The current system seems to be geared towards the ‘cloning’ of researchers: take a researcher with a high h-index and assign them 10 doctoral students in the hope that we will soon have 11 top researchers! This logic is similar to the famous anecdote about a Russian travelling by train from St. Petersburg to Helsinki, who, after crossing the border, notices a clear change in their surroundings and sighs: what a pity we didn’t conquer Finland in the Winter War, if we had we’d be living as well as them now!
Ten doctoral students and I
Simple logic tells us that if you focus on one thing, that one thing receives 100% of your brain potential. Now, if this imagined top researcher of ours has to divide him- or herself between their own research (on which they are probably expected to work as intensively as before!) and 10 doctoral students, how does this affect the researcher’s h-index? In the best case, it will simply drop, in the worst case, that one researcher too will be lost (to ill health or simple burnout).
The other possible scenario, where the supervisor puts the doctoral students to ‘use’ by assigning each of them a piece of the task and using this to generate research output for the supervisor, meanwhile, is fraught with a number of risks (fragmentation of work, various legal and ethical problems). At present, the supervision threshold is based solely on research performance, and does not take into account the supervisor’s previous experience acting as a supervisor nor, for example, experience participating in defence committees.

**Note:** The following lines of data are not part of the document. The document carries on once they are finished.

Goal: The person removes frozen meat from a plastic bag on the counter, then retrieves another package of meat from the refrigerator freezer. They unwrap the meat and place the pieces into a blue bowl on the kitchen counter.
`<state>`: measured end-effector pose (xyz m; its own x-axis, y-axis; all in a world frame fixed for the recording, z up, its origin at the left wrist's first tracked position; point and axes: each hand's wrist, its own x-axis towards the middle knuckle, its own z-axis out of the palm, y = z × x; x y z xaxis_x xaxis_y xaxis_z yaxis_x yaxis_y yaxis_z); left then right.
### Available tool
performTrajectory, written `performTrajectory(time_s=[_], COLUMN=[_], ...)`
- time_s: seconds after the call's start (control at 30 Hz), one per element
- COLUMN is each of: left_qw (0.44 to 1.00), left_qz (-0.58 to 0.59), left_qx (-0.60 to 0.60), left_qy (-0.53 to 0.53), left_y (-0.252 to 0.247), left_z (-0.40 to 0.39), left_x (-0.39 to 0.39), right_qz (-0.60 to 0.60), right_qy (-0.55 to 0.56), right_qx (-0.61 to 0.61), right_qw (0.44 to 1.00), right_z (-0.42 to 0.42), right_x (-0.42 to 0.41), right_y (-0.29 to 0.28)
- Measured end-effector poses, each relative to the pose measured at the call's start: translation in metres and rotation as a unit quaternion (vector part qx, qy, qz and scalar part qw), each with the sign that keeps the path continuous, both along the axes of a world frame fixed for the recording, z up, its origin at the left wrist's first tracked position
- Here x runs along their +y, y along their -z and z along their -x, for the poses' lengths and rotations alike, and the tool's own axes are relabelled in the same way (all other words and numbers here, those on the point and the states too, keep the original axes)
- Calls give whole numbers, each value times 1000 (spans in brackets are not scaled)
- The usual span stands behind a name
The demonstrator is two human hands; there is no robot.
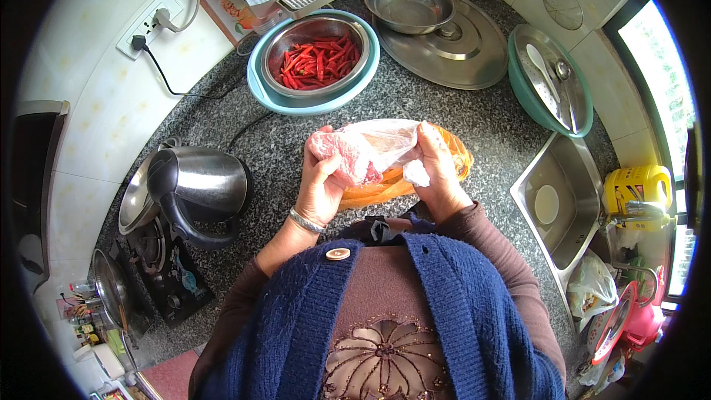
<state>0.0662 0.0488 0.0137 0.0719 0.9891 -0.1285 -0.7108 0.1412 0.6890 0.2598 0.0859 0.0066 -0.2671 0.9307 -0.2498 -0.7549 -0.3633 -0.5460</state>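
Observation:
A clear plastic bag point(391, 136) with a lump of raw, pinkish meat point(347, 158) inside is held in front of my body. My left hand point(322, 178) grips the meat end through the plastic, thumb on top. In my right hand point(436, 169) is the gathered other end of the bag, and a crumpled white bit of it point(415, 173) pokes out by the palm. Beneath both lies an orange plastic bag point(375, 194) on the speckled granite countertop point(489, 139). Whether the orange bag holds anything is hidden.
A steel bowl of red chillies point(319, 64) sits inside a light-blue basin point(258, 80) at the back. The electric kettle point(205, 189) stands left, near a gas stove point(172, 283). Right are a steel sink point(561, 200) and a green basin point(533, 97); a large lid point(472, 50) lies behind.

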Motion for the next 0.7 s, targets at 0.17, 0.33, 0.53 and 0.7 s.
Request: performTrajectory(time_s=[0.17,0.33,0.53,0.7], left_qw=[1000,999,997,991], left_qz=[-26,-39,-72,-66], left_qx=[-15,-25,-40,20], left_qy=[-2,-3,14,112], left_y=[-1,1,-12,-22], left_z=[2,8,16,29], left_x=[0,3,10,17], right_qz=[-13,-57,-65,-76], right_qy=[43,96,165,198], right_qx=[-6,-28,-77,-110], right_qw=[999,993,981,971], right_z=[-5,-23,-34,-48], right_x=[4,17,27,29], right_y=[5,6,10,3])
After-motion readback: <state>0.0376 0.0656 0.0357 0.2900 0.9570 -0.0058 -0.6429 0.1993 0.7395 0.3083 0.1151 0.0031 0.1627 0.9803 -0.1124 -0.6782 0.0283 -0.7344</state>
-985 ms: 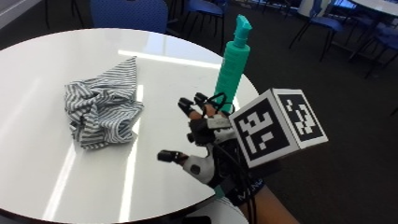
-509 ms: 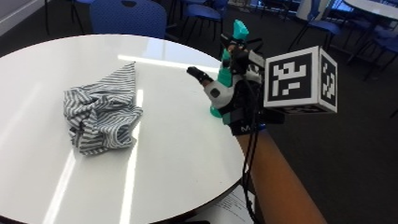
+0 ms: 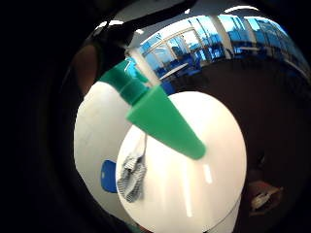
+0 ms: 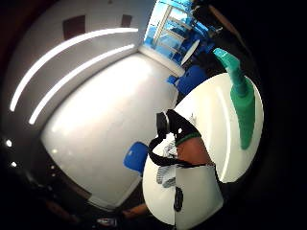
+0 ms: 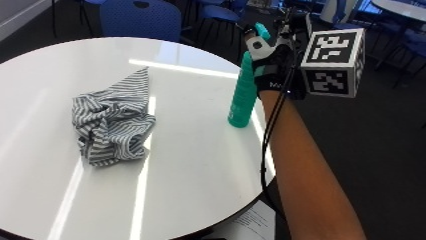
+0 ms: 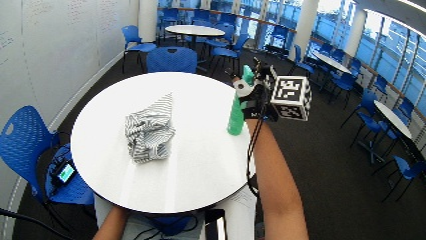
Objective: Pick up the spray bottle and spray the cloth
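Since half a second ago the gloved right hand (image 5: 276, 75) has stayed at the top of the green spray bottle (image 5: 241, 95), and the bottle now stands upright with its base down near the edge of the round white table (image 5: 186, 190), where a moment earlier it was harder to place against the table. The hand sits around the bottle's neck and head from the far side; the fingers appear curled round the upper part, though the glove and the gear on it hide the fingertips, so the grip is probably closed on the bottle rather than plainly seen to be. In the little finger side palm view the bottle's green body (image 3: 165, 124) runs out from the palm and fills much of the picture, so it lies close against the hand. In the thumb side palm view the bottle's nozzle (image 4: 225, 57) shows beyond the palm, with a strapped finger (image 4: 192, 148) across the middle. The striped grey and white cloth (image 5: 110, 125) lies crumpled on the table, well apart from the fingers, on the far side of the bottle from the hand. The forearm (image 5: 303, 165) reaches in over the table's edge.
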### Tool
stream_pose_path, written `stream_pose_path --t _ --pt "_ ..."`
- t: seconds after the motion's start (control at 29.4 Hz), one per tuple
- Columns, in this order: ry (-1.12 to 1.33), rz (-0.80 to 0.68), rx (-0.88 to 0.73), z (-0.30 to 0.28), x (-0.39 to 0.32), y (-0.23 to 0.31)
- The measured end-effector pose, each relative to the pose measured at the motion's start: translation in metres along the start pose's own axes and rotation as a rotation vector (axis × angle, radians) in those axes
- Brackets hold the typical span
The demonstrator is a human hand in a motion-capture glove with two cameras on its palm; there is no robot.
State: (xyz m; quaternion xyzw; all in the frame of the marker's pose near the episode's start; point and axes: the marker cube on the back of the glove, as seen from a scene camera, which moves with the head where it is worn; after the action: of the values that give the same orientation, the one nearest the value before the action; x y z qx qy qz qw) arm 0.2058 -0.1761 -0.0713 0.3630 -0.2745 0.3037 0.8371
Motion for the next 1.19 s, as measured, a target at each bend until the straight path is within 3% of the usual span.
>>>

If in the world of transport, beginners are usually first given a low-power vehicle to drive, and only later are allowed behind the wheel of a more powerful machine, then why should it be any different in academia? A doctoral thesis supervisor should have experience in
supervising lower-level theses – this would also help avoid situations where the doctoral thesis is approached from an angle more suited to a bachelor’s or master’s thesis. Above all, however, it would help ensure that the person possesses the right personal qualities to act as a mentor.
Not all coaches have been top athletes
If, firstly, the bar for supervising doctoral students is too high and, secondly, is slanted towards research, then we must answer the question in the title of this article. A parallel could be drawn here with coaches in the world of sports – not even close to all coaches are former top athletes. In light of the above, I propose that the prerequisites for supervising a doctoral thesis should be:
1. previous experience acting as a supervisor at both bachelor’s and master’s level (possibly ~10 papers at different levels) and perhaps also experience acting as a (co-)supervisor at doctoral level;
2. previous publishing experience at ETIS 1.1 and 3.1 level (at least 5 publications AFTER doctoral studies; level 1.1 not absolutely mandatory, but could be considered a plus);
3. previous experience as a member of defence committees at various levels of education (at least three occasions; having served on doctoral defence committees not mandatory, but considered a plus). Additional pluses might include international experience, etc.
With this kind of a model, the entry threshold is set at a reasonable level, quality control is carried out during evaluation of both the doctoral students and the supervisor and is also performed by the supervisees – lazy or ill-mannered supervisors are simply walked out on. This would also help identify those supervisors who, though knowledgeable, have problematic personalities.
In conclusion: our university has fortunately started to realise that teaching is the cornerstone of its work. Without good students and bright postgraduates it is impossible to produce top researchers – but all it would get us is a copy of the daft king in that famous children’s play of Urmas Kibuspuu, who cried: ‘I don’t need a foundation, I just need a top!’
The author would like to thank Study Manager Kristel Marmor at the IT College for her input and additions.